**GIVEN MATERIAL:**
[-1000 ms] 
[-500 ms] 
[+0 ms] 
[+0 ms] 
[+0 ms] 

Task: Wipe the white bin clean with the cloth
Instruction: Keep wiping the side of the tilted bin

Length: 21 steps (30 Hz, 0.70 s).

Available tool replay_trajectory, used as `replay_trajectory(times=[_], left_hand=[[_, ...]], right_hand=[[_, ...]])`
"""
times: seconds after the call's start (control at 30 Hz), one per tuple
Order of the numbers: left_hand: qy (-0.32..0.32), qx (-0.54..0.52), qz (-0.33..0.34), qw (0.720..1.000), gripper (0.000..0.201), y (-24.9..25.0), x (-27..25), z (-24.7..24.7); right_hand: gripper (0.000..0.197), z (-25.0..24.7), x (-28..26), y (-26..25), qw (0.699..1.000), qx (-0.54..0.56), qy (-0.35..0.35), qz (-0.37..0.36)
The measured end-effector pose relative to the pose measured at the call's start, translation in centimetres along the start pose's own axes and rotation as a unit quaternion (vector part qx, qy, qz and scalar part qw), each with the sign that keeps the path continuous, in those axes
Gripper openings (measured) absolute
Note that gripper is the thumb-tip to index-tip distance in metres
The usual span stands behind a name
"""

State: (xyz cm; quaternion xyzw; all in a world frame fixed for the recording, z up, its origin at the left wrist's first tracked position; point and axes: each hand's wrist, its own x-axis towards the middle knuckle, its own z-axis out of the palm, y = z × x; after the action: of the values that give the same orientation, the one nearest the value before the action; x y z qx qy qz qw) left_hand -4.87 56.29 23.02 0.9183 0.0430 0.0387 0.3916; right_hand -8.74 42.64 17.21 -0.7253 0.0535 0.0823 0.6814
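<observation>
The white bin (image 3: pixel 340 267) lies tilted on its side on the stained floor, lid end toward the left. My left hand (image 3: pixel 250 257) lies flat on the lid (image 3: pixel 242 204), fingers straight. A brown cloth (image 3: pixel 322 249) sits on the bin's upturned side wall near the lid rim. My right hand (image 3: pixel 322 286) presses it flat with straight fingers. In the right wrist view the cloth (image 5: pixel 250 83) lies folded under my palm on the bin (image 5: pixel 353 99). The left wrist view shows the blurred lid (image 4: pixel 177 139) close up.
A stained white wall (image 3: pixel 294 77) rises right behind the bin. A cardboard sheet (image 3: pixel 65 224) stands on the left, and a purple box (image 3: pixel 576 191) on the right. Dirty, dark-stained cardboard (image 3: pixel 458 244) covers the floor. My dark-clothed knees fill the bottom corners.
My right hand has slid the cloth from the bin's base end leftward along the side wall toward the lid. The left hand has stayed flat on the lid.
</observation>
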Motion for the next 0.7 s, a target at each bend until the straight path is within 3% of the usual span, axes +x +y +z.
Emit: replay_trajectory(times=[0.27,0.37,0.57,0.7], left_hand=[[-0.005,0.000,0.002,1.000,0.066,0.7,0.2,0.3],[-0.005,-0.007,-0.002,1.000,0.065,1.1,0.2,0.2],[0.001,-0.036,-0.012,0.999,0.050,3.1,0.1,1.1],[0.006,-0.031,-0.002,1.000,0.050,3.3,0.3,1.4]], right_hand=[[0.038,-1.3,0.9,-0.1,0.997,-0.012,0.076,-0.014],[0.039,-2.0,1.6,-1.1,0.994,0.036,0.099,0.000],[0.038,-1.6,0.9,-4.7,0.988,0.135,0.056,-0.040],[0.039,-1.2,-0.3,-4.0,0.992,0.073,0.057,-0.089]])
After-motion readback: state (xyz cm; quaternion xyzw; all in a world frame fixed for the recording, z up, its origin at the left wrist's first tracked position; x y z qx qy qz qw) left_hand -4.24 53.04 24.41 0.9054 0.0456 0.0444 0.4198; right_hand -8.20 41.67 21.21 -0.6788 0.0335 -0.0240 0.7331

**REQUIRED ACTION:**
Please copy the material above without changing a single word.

**TASK RESPONSE:**
[-1000 ms] 
[-500 ms] 
[+0 ms] 
[+0 ms] 
[+0 ms] 

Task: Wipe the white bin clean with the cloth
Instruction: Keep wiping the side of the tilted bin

Length: 21 steps (30 Hz, 0.70 s).

Available tool replay_trajectory, used as `replay_trajectory(times=[_], left_hand=[[_, ...]], right_hand=[[_, ...]])`
"""
times: seconds after the call's start (control at 30 Hz), one per tuple
Order of the numbers: left_hand: qy (-0.32..0.32), qx (-0.54..0.52), qz (-0.33..0.34), qw (0.720..1.000), gripper (0.000..0.201), y (-24.9..25.0), x (-27..25), z (-24.7..24.7); right_hand: gripper (0.000..0.197), z (-25.0..24.7), x (-28..26), y (-26..25), qw (0.699..1.000), qx (-0.54..0.56), qy (-0.35..0.35), qz (-0.37..0.36)
The measured end-effector pose relative to the pose measured at the call's start, translation in centimetres along the start pose's own axes and rotation as a unit quaternion (vector part qx, qy, qz and scalar part qw), each with the sign that keeps the path continuous, in those axes
Gripper openings (measured) absolute
Note that gripper is the thumb-tip to index-tip distance in metres
The usual span stands behind a name
"""

State: (xyz cm; quaternion xyzw; all in a world frame fixed for the recording, z up, its origin at the left wrist's first tracked position; point and axes: each hand's wrist, its own x-axis towards the middle knuckle, its own z-axis out of the palm, y = z × x; after the action: of the values that give the same orientation, the one nearest the value before the action; x y z qx qy qz qw) left_hand -4.87 56.29 23.02 0.9183 0.0430 0.0387 0.3916; right_hand -8.74 42.64 17.21 -0.7253 0.0535 0.0823 0.6814
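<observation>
The white bin (image 3: pixel 340 267) lies tilted on its side on the stained floor, lid end toward the left. My left hand (image 3: pixel 250 257) lies flat on the lid (image 3: pixel 242 204), fingers straight. A brown cloth (image 3: pixel 322 249) sits on the bin's upturned side wall near the lid rim. My right hand (image 3: pixel 322 286) presses it flat with straight fingers. In the right wrist view the cloth (image 5: pixel 250 83) lies folded under my palm on the bin (image 5: pixel 353 99). The left wrist view shows the blurred lid (image 4: pixel 177 139) close up.
A stained white wall (image 3: pixel 294 77) rises right behind the bin. A cardboard sheet (image 3: pixel 65 224) stands on the left, and a purple box (image 3: pixel 576 191) on the right. Dirty, dark-stained cardboard (image 3: pixel 458 244) covers the floor. My dark-clothed knees fill the bottom corners.
My right hand has slid the cloth from the bin's base end leftward along the side wall toward the lid. The left hand has stayed flat on the lid.
</observation>
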Motion for the next 0.7 s, a target at each bend until the straight path is within 3% of the usual span, axes +x +y +z.
Emit: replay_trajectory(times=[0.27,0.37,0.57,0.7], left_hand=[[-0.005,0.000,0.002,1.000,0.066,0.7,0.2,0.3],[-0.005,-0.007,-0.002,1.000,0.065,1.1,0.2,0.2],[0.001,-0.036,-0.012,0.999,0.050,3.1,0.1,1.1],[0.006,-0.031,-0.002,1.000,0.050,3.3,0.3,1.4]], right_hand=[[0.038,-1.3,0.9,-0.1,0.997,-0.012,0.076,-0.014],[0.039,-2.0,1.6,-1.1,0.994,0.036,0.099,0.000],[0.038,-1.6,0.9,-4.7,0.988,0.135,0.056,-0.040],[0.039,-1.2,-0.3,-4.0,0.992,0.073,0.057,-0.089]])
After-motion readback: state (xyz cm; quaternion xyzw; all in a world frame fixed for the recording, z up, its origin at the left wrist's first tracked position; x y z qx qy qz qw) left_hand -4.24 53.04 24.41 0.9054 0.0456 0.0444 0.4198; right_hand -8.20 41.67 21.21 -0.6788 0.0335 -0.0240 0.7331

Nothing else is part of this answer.